'Super-Earth' in outer region of our solar system? Astronomers spot possible ninth planet orbiting sun

Artistic impression of the solar system, with all known terrestrial planets, as giants, and dwarf planets.(NASA)

Could another planet be revolving around our sun all this time, without us being aware of it?

Using data from the Atacama Large Millimeter/submillimeter Array (ALMA) located in Chile, astronomers were able to spot a faint, distant object in the direction of the Alpha Centauri star system, located in the outer region of the solar system.

This new discovery has fuelled much enthusiasm and speculation among space scientists and enthusiasts.

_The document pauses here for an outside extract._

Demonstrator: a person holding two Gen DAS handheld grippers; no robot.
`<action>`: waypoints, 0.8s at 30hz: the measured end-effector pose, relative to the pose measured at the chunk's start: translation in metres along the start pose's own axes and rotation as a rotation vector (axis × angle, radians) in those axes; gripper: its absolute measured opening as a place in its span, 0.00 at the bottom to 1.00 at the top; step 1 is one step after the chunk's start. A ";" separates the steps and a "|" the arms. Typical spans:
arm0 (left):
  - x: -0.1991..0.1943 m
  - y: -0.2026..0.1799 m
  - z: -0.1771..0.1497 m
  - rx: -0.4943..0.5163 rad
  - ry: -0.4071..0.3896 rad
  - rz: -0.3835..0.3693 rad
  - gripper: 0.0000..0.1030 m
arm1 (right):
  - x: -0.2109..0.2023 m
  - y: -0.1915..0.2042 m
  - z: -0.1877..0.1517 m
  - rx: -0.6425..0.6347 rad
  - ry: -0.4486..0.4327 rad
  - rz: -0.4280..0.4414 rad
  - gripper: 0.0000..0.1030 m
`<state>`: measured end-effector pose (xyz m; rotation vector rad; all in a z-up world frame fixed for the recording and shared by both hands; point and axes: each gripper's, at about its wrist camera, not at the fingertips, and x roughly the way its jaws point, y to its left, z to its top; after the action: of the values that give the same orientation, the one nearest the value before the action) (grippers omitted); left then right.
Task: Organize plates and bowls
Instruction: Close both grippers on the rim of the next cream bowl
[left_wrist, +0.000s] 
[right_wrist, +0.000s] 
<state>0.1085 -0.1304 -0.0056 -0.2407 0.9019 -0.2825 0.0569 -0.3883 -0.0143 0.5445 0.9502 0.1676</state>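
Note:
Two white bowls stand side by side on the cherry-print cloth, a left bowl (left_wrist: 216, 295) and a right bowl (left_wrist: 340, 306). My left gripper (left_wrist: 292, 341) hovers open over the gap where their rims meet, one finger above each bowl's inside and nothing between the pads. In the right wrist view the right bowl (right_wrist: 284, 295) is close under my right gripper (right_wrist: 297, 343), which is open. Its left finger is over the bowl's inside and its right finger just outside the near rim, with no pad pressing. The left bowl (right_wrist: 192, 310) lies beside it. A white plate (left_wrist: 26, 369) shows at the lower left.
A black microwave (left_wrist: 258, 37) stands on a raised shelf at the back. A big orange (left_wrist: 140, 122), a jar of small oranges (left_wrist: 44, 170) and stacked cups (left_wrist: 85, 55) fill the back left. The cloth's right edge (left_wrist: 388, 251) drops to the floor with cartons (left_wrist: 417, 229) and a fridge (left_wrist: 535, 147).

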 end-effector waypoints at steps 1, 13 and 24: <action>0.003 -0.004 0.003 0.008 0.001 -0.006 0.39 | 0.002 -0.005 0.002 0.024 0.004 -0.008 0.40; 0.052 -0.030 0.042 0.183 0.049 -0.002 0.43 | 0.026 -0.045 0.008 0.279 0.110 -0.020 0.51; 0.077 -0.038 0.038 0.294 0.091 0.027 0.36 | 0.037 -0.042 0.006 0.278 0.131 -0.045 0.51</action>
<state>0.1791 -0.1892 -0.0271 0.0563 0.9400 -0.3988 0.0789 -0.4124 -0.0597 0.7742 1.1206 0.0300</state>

According to an article on Astronomy.com, the researchers ruled out the possibility that the distant space object was a star, owing to the fact that the ALMA observatory was able to capture low-frequency wavelengths from the new discovery.

Stars do not emit this kind of wavelength, and typically emit too much light for astronomers to spot anything around its vicinity.

One of the possibilities put forward by the discoverers is that the spotted space object can possibly be a "super-Earth," or a planet with a mass somewhere between that of the Earth's and that of Neptune and Uranus, the two gas giants in our solar system.

In an article on Forbes.com, astrophysicist Brian Koberlein explained that the space object could well be one of the two speculated super-Earths lurking around in the outer solar system.

"One possibility (and I think the most likely) is that it's an extreme trans-Neptunian object about 100 astronomical units (AU) away from the Sun," Koberlein wrote. "Another possibility (which seems more likely to the object's discoverers) is that it is about 300 AU away and about 1.5 times the size of Earth, making it the first 'super-Earth' found in our solar system."

Other members of the scientific community, however, are not convinced that this new discovery will mean another member of our solar system.

Astronomer Mike Brown from the California Institute of Technology, for instance, said that the probability of having a ninth planet in our solar system is just too small.

"The logical leaps are sort of astounding," Brown told the Washington Post. "What they really saw is a little blip and then six months later another little blip."